Desde hace tres meses miramos al que fue Papa Juan Pablo II como beato. El Papa actual, Benedicto XVI, añadió del pasado 1º de mayo ese título con el que la Iglesia católica reconoce su santidad, a los que ya tenía en vida, conocidos por todos. Uno de ellos fue el de Grande, Magno. No hace falta recordar su vida ni sus actos para aceptar ese calificativo como sumamente adecuado a su persona, a su servicio a Cristo y a su historia.
Cuando en el primer aniversario de su muerte, el 2 de abril de 2006, el Papa Benedicto XVI se preguntaba: “¿Cuál es el legado de este gran Papa…? Su herencia es inmensa, pero el mensaje de su larguísimo pontificado se puede muy bien resumir en las palabras con que quiso inaugurarlo aquí, en la Plaza de San Pedro, el 22 de octubre de 1978: «Abrid, más aún, abrid de par en par las puertas a Cristo»”.
La cercanía de tantas personas a él en sus últimos días, en sus últimas horas, estuvo llena de pena y de cariño. Se iba. Era irremediable. Su alta torre de pregonero de Cristo se abatía. Y sus últimas palabras, en polaco, fueron: «Dejadme que me vaya a la casa del Padre». Es decir, las mismas de la inauguración de su pontificado: «Dejad que se abran las puertas, dejad que Cristo, la Puerta, el Buen Pastor y el Camino hacia el Padre, me tome en sus manos».
Cuando una personalidad que preside una institución decae notablemente por su debilidad física, aparecen siempre agoreros con alma de buitre que esperan, desean, invocan a la muerte para que vengan otros a quien poder seguir mordiendo.
También se dio (lo sabes por los medios de comunicación) con nuestro Beato: “Que pongan a otro!” “¿A qué espera para renunciar?” “¡Vacío de poder!”… Es verdad que hay “gobiernos” que requieren toda la entereza de la vida. Pero hay otros que consisten precisamente en gobernar muriendo, amando. Uno de ellos es el de la paternidad.

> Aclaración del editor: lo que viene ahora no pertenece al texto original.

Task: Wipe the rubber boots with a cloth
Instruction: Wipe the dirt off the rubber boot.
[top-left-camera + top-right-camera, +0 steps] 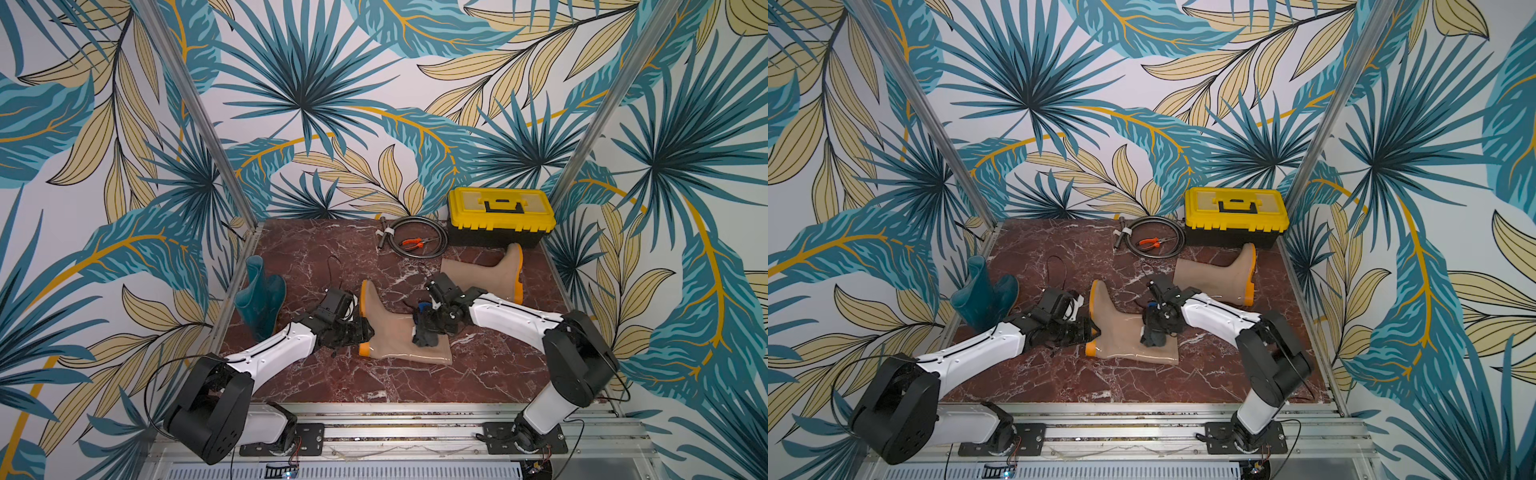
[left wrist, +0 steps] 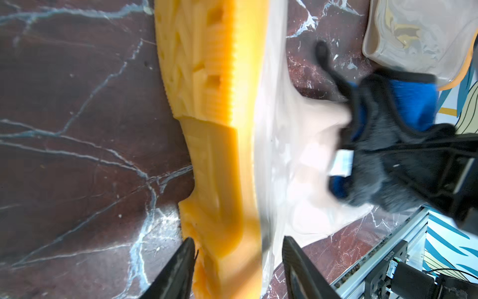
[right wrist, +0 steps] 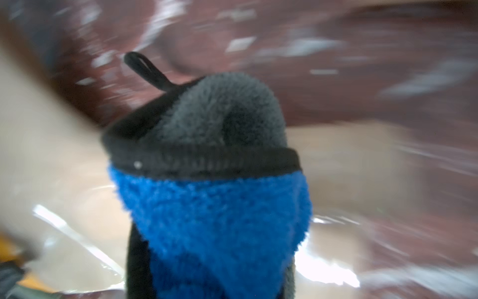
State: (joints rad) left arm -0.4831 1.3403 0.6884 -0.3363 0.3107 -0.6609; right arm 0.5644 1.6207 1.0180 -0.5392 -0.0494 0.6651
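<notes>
The right pincer (image 1: 435,323) pinches the cloth (image 1: 424,336) against the beige boot (image 1: 392,332) for wiping, while the left pincer (image 2: 238,239), parted, seemingly straddles its orange sole (image 2: 217,160) loosely.

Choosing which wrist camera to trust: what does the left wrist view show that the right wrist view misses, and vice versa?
Left wrist only: the open left gripper straddling the orange sole of the near beige boot, plus the far beige boot. Right wrist only: nothing new, just the cloth closer, amid blur. Shared: cloth, near beige boot, marble table.
</notes>
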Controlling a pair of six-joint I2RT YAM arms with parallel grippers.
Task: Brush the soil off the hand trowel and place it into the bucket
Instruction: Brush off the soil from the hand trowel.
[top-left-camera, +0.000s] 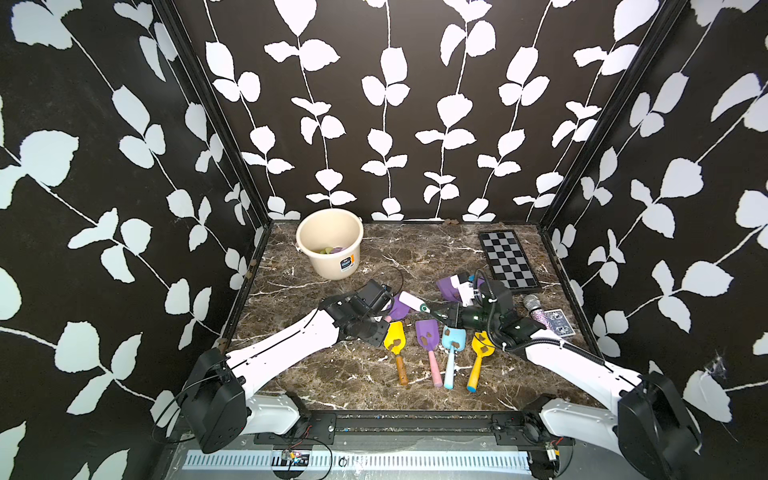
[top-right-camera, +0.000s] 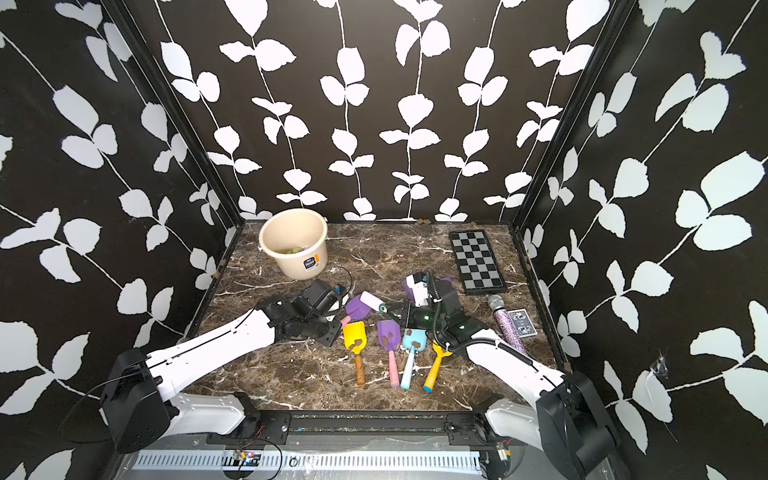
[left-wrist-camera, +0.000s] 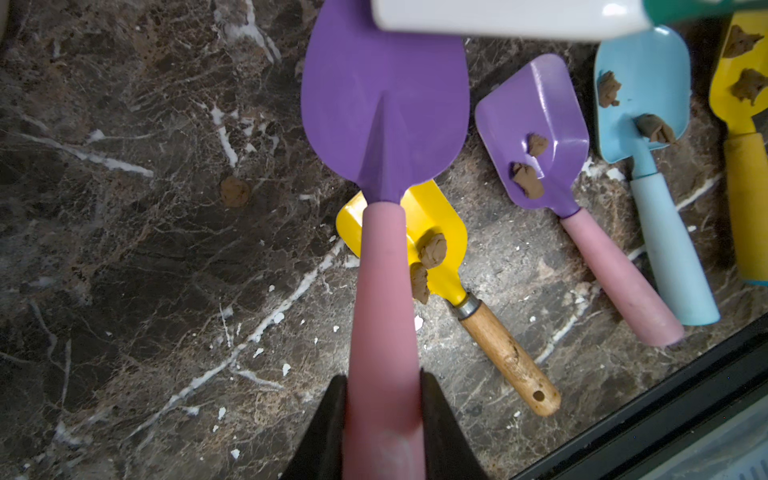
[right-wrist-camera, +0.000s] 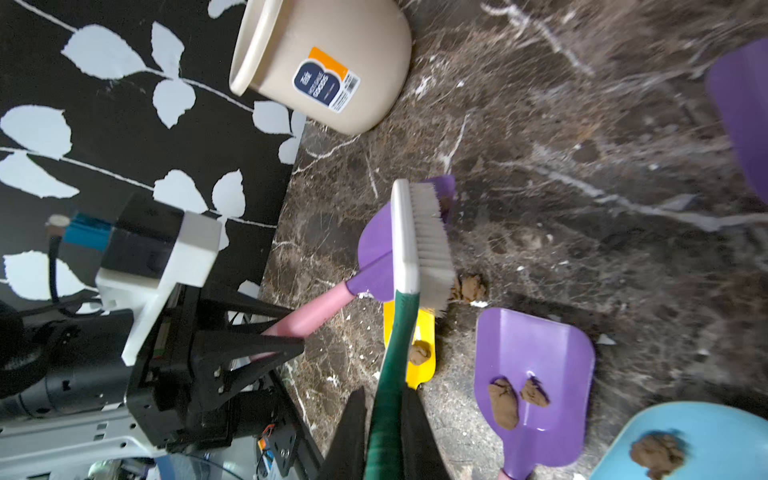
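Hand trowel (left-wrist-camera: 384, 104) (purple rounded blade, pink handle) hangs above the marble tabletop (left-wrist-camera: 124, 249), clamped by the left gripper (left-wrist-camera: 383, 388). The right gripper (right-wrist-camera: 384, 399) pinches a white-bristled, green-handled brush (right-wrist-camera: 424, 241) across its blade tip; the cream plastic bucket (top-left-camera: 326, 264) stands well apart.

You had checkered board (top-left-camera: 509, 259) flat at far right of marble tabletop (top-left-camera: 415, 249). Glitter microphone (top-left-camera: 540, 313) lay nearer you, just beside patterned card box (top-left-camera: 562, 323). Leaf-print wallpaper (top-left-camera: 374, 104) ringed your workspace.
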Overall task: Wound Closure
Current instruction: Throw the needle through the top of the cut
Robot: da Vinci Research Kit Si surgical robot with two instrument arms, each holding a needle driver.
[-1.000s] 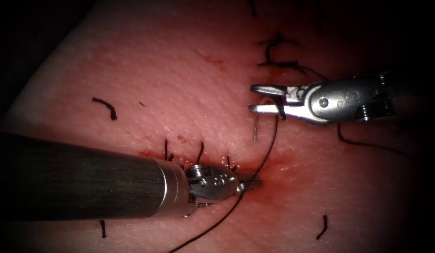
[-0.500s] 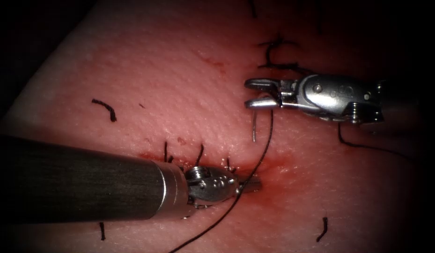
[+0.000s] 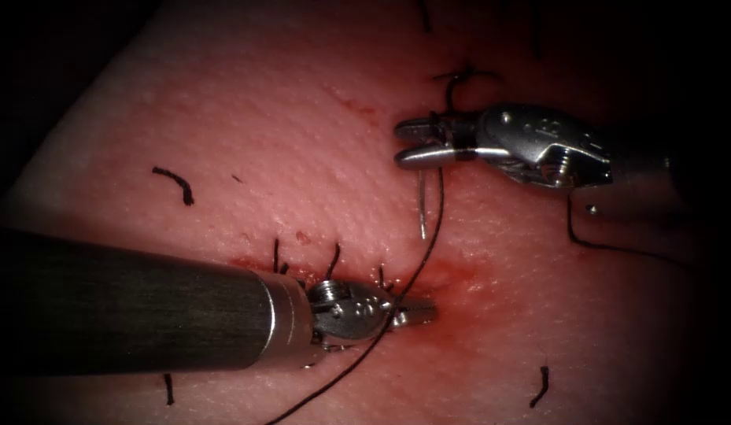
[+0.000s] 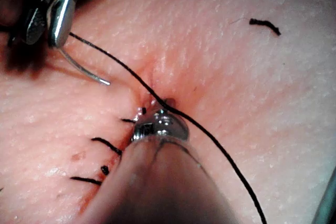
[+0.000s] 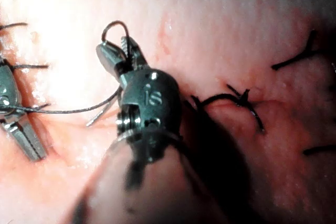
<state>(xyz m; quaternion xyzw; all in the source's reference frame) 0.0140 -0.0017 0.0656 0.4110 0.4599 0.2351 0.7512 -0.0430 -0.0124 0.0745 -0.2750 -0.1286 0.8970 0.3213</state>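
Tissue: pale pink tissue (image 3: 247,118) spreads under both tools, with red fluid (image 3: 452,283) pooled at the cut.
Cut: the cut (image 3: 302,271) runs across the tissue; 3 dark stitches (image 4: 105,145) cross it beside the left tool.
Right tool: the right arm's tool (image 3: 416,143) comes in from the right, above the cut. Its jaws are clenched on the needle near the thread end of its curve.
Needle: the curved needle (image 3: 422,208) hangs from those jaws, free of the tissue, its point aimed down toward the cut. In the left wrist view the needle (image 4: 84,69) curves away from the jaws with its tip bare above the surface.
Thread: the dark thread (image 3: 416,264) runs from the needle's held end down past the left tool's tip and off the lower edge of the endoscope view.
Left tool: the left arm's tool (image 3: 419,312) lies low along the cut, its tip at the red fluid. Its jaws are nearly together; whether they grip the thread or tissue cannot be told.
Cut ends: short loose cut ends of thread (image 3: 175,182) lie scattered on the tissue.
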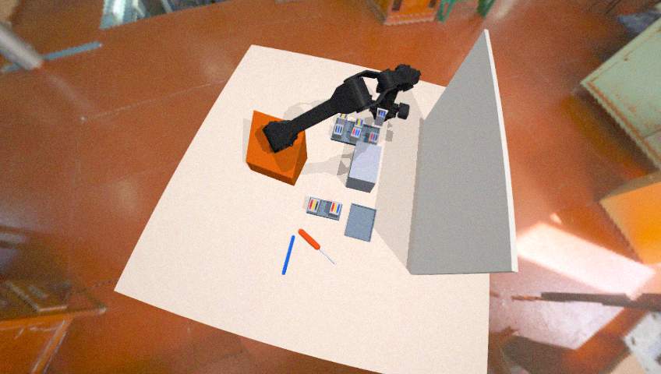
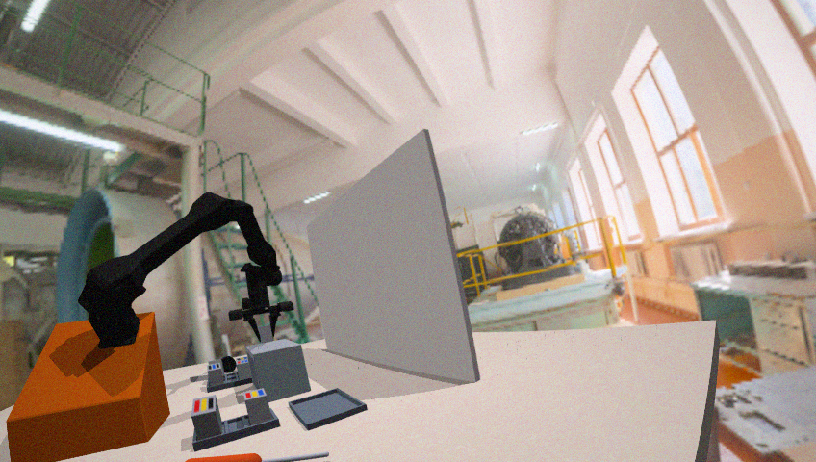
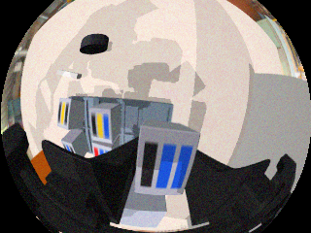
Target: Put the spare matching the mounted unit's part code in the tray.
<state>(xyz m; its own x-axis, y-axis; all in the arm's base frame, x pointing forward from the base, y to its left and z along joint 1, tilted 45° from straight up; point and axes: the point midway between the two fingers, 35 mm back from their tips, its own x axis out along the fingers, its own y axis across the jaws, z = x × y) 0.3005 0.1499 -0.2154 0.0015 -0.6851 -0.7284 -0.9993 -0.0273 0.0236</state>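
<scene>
As seen from above, one upright grey panel (image 1: 464, 157) (image 2: 389, 263) (image 3: 279, 116) stands right of the grey box (image 1: 365, 162) (image 2: 279, 369), the landmark, and a wide swing could bring the arm against it. The box could be struck if the carry toward the tray (image 1: 360, 222) (image 2: 327, 408), below it, runs too low. The gripper (image 1: 382, 115) (image 2: 264, 333) (image 3: 161, 144) is clenched on the task's spare block (image 1: 381, 114) (image 2: 265, 331) (image 3: 166, 160), striped black, blue, blue, raised beyond the box's upper end; a weak grip could let it slip or turn. The mounted unit's printed back is not shown, so a wrong match remains possible. Counted: one panel; one orange block (image 1: 278, 160) (image 2: 74, 400), left of the box; one box; two racks, the larger (image 1: 341, 139) (image 2: 229, 385) (image 3: 146, 102) above the box with five blocks, the smaller (image 1: 323, 213) (image 2: 234, 433) below-left with two; one tray; one screwdriver (image 1: 309, 238) (image 2: 229, 457) and one blue rod (image 1: 288, 255), farther below; one block held.
</scene>
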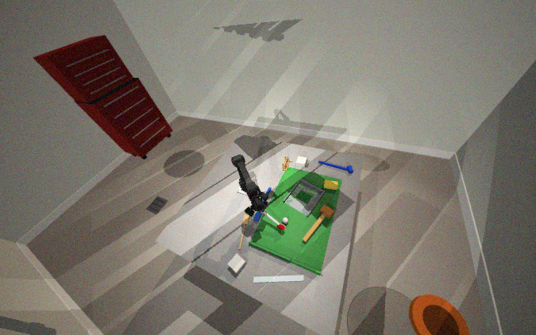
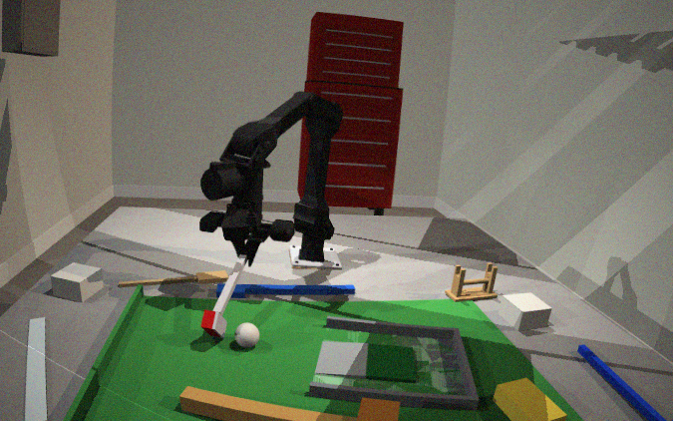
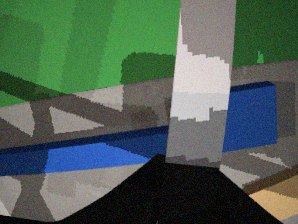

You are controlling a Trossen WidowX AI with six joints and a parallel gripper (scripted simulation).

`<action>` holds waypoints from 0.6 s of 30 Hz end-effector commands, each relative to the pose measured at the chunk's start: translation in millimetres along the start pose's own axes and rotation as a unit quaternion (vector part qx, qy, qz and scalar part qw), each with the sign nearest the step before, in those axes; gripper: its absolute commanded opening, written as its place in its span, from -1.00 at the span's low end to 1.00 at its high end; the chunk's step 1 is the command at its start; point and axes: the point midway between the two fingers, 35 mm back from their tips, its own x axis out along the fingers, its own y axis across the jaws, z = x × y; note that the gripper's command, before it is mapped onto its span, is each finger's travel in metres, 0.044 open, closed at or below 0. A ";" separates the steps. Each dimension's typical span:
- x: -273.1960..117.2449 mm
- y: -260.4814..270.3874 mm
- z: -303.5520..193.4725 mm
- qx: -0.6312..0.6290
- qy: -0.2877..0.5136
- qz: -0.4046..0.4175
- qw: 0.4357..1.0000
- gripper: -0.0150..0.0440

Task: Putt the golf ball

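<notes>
Gripper (image 2: 248, 254) clamped on the pale shaft of the red putter (image 2: 221, 303), left of centre in the exterior view. Shaft slanting down and to the left, red head (image 2: 213, 322) low over the green mat (image 2: 161, 361); contact with the mat impossible to judge. Golf ball (image 2: 246, 334) just beside the head on its right, a narrow gap visible between them. In the top view, same pairing near frame centre: putter (image 1: 274, 221) with ball (image 1: 285, 220) just to the upper right of the head.

Raised green (image 2: 392, 362) lower right of centre in the exterior view, framed by a grey wall on three sides, grey ramp (image 2: 341, 358) on its left side facing the ball. Ball well apart from the ramp, on the flat mat.

Along the far edge of the mat, a blue bar (image 2: 286, 289); to its left a wooden-handled tool (image 2: 174, 279). Wooden mallet (image 2: 286, 408) across the bottom edge, yellow block (image 2: 526, 400) at lower right, small wooden stool (image 2: 473, 282) tipped over at right, pale cubes at far left (image 2: 76, 280) and right (image 2: 526, 309). Red tool cabinet (image 2: 353, 110) against the back wall, upper centre.

Wrist view: black fingers at the bottom, shaft (image 3: 200, 96) running straight up the frame across the blue bar (image 3: 100, 156).

No readable brands, labels or writing anywhere.
</notes>
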 end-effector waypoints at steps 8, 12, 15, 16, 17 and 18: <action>-0.4 -2.5 0.3 0.000 0.000 0.000 1.000 -0.49; 1.0 -15.4 0.6 0.001 -0.001 -0.002 1.000 -0.49; 2.3 -27.4 0.4 0.002 -0.001 -0.003 1.000 -0.49; 2.5 -29.7 0.2 0.002 -0.001 -0.003 1.000 -0.49; 2.6 -30.5 0.2 0.002 -0.001 -0.003 1.000 -0.49; 2.6 -30.5 0.2 0.002 -0.001 -0.003 1.000 -0.49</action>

Si Juan Pablo II invitó a abrir las puertas de par en par a Cristo, es justo creer que él lo hizo así. Y que cuando Cristo le llegó clavado en la cruz, se apresuró a ofrecerse para ser cirineo suyo, llevar su propia cruz, aceptar morir clavado como Él, con Él. Ese fue el supremo gesto de gobierno, el único cristianamente eficaz, porque el seguimiento hasta el final de Jesús no podía hacerse sin acabar, como Él, ofreciendo su vida en el dolor.